# Task prompt
For the entries below, state how many lines contain the word "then" and add nothing else.

Dataset records
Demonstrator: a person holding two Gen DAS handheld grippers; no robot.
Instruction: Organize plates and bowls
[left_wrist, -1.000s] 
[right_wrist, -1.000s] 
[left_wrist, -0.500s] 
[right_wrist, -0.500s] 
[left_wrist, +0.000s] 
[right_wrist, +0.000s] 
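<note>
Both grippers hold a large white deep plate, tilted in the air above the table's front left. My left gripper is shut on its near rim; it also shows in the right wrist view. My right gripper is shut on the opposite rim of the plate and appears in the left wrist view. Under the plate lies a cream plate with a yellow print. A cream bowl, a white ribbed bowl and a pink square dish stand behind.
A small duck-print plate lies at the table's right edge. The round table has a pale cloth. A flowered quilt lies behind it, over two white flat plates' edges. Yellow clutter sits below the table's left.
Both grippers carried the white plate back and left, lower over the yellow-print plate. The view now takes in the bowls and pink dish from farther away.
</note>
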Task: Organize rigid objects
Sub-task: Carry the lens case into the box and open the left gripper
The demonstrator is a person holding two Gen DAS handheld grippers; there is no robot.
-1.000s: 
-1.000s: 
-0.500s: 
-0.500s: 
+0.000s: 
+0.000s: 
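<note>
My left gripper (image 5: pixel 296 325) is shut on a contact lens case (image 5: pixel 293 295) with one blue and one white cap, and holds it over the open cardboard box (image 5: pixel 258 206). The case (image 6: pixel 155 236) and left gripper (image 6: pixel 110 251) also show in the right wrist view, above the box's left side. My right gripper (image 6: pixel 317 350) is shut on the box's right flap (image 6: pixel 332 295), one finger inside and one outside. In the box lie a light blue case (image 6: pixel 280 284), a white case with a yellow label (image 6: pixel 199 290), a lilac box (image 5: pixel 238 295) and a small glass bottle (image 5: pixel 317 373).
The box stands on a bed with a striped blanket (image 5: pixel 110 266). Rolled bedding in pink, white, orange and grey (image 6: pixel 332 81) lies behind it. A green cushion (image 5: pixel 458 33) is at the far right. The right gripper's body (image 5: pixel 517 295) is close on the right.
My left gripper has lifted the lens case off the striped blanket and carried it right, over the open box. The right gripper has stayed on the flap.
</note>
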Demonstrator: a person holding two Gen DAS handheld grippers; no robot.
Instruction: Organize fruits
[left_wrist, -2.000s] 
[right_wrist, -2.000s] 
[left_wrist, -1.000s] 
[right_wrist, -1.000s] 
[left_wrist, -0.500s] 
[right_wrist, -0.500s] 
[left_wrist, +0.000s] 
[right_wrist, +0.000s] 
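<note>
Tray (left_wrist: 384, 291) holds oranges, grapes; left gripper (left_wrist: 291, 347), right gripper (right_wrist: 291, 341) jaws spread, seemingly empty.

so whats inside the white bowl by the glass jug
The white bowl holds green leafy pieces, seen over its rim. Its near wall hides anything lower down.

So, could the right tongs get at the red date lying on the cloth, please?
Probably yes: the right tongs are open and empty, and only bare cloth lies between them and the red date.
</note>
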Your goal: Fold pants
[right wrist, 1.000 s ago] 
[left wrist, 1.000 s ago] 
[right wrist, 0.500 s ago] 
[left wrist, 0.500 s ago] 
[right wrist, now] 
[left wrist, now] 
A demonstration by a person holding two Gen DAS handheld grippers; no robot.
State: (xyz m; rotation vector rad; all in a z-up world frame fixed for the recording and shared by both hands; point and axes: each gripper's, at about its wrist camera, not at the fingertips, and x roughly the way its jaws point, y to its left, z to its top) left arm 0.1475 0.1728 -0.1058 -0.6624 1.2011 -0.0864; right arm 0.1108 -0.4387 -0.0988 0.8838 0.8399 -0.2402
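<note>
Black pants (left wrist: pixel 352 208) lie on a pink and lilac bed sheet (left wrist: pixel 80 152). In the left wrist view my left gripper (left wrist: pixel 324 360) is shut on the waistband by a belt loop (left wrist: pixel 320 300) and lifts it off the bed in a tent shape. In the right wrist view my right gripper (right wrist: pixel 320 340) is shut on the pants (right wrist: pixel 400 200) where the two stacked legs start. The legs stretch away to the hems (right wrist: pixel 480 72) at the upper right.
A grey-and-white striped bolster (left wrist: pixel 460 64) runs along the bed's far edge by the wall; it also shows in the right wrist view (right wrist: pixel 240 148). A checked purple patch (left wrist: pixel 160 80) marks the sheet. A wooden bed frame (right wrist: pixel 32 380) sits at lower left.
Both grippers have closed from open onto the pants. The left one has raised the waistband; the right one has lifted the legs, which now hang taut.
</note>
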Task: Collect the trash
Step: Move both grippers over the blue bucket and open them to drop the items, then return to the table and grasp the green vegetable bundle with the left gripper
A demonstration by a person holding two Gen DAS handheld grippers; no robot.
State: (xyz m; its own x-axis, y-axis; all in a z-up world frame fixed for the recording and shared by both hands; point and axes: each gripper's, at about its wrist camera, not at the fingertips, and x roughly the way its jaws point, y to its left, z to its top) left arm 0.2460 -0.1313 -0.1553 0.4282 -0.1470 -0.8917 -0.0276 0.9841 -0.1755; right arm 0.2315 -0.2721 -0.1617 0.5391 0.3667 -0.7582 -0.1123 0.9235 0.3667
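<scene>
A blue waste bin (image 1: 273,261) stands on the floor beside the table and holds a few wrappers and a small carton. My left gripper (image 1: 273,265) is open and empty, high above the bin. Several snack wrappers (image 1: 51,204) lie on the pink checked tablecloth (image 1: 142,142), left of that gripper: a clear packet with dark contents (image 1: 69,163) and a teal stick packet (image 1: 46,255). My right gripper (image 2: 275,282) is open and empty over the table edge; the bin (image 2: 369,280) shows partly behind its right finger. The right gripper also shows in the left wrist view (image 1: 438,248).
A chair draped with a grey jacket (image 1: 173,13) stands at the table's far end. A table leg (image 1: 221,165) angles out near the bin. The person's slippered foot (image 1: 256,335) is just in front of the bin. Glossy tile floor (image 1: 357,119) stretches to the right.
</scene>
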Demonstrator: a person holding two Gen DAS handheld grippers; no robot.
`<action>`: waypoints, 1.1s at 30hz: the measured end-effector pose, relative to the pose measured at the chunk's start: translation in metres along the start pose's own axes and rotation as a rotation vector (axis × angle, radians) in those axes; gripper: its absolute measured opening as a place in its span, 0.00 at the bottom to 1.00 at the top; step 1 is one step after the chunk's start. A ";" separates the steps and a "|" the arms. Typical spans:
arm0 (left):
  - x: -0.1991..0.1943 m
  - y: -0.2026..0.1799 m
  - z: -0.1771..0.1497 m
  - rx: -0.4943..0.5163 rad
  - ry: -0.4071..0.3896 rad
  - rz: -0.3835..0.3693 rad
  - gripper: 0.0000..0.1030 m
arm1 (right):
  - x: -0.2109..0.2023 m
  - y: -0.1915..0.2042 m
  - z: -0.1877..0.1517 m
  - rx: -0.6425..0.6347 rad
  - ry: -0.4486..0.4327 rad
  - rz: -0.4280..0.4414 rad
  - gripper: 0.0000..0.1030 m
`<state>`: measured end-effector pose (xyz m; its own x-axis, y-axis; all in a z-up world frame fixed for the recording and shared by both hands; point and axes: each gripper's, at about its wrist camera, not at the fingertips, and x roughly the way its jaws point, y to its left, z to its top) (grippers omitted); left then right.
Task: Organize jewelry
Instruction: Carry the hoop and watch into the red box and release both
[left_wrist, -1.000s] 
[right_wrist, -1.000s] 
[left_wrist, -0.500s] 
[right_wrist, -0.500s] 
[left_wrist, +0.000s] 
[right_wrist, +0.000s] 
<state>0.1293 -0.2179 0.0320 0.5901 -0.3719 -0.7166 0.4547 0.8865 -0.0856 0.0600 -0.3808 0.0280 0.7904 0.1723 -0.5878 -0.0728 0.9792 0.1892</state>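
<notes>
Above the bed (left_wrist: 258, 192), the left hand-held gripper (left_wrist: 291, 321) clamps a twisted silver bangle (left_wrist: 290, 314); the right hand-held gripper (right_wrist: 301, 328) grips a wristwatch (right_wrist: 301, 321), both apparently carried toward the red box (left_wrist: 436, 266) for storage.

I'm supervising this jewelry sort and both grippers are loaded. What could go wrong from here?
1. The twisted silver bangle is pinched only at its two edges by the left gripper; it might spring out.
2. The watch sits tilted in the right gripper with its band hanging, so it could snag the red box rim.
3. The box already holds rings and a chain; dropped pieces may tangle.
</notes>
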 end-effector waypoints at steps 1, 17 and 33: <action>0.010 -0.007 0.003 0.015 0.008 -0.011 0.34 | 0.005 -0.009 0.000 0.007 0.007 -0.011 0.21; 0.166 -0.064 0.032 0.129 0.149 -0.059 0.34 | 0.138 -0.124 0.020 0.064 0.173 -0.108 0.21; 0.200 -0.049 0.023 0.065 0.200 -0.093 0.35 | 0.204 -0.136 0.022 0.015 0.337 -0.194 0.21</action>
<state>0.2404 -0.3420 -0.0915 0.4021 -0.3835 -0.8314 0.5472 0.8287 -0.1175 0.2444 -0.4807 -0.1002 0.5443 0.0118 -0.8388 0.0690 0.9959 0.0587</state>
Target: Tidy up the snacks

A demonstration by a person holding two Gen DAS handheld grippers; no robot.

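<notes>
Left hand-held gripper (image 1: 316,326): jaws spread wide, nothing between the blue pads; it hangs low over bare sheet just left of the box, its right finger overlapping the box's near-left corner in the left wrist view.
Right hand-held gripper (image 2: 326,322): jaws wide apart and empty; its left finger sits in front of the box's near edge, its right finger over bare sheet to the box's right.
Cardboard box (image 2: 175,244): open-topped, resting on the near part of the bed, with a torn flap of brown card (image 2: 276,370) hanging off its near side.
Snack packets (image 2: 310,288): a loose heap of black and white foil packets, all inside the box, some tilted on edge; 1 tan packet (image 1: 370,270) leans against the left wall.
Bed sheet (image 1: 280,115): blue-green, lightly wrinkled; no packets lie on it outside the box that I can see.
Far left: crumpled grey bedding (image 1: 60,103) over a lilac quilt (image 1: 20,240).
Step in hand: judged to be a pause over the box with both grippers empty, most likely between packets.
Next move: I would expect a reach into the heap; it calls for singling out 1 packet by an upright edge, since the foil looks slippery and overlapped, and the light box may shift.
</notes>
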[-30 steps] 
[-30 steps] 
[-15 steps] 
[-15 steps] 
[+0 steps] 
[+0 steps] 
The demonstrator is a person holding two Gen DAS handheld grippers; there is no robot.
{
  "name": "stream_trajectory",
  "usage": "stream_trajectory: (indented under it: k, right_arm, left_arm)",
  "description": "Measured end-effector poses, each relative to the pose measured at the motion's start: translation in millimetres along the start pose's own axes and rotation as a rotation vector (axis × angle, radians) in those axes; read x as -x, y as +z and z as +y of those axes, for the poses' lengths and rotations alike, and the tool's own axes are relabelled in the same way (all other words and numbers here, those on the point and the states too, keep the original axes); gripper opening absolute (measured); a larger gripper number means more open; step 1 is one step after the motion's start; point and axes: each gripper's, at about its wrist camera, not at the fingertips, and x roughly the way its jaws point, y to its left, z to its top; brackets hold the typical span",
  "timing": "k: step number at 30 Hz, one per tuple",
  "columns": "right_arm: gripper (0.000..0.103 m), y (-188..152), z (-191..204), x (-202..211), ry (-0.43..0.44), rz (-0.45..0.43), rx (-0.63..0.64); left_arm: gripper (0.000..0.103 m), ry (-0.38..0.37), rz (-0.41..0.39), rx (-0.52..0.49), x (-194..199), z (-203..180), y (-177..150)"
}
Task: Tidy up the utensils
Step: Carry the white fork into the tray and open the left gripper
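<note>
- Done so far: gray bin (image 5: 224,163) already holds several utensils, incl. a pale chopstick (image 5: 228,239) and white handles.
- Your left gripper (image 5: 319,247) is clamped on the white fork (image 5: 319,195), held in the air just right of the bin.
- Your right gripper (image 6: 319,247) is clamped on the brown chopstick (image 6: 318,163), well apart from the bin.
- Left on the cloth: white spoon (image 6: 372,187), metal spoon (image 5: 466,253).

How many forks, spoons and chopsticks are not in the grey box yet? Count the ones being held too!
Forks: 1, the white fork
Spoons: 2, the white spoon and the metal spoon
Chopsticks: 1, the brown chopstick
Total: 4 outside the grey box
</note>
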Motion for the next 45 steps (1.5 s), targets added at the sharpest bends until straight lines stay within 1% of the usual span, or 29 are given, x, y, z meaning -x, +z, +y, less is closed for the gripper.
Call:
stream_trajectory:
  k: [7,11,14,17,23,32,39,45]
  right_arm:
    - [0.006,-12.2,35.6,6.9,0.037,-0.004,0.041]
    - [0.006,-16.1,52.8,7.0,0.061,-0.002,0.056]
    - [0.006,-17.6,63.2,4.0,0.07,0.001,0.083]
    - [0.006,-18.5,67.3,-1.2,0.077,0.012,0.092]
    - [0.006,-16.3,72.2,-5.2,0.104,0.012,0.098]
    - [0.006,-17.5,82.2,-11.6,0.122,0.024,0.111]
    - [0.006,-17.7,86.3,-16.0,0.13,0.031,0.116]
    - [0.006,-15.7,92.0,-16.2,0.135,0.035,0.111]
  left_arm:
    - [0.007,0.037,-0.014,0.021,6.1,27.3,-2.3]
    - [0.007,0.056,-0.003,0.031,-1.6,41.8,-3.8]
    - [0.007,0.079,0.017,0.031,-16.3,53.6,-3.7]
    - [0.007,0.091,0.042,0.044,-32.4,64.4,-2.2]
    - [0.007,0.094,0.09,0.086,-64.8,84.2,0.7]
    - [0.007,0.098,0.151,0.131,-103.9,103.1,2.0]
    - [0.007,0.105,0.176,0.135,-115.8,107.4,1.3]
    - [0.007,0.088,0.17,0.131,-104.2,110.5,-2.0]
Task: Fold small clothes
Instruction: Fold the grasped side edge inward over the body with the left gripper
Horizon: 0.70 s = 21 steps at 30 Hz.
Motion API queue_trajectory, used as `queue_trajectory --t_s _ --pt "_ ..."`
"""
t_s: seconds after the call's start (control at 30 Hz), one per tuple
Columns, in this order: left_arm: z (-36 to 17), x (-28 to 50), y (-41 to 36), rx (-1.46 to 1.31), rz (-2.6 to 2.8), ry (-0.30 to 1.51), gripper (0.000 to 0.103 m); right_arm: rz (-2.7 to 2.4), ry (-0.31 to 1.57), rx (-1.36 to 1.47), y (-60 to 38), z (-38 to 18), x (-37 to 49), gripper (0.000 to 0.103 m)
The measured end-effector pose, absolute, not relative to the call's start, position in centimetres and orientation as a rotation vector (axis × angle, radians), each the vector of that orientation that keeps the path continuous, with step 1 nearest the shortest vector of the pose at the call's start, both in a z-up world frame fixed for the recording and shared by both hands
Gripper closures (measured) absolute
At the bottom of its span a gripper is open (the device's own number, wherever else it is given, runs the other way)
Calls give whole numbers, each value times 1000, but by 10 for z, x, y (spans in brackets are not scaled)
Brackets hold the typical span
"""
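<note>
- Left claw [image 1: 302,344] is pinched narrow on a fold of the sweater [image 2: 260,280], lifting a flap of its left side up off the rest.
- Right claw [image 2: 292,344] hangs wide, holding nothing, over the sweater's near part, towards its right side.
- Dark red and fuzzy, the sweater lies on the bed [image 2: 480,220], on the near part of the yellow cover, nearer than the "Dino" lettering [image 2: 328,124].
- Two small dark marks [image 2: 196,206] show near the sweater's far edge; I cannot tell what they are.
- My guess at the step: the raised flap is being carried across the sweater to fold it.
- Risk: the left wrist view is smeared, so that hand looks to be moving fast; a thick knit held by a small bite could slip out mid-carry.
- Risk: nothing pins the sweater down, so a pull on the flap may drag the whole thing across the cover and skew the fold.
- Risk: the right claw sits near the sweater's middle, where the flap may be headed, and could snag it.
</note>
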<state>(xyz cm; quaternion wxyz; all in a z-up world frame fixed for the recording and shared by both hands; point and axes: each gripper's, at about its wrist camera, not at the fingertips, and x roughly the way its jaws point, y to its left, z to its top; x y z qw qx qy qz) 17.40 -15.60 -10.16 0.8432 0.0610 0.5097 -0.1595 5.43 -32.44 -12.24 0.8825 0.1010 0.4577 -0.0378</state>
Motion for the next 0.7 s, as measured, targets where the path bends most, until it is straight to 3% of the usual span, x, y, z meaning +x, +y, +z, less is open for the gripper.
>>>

# Response box
2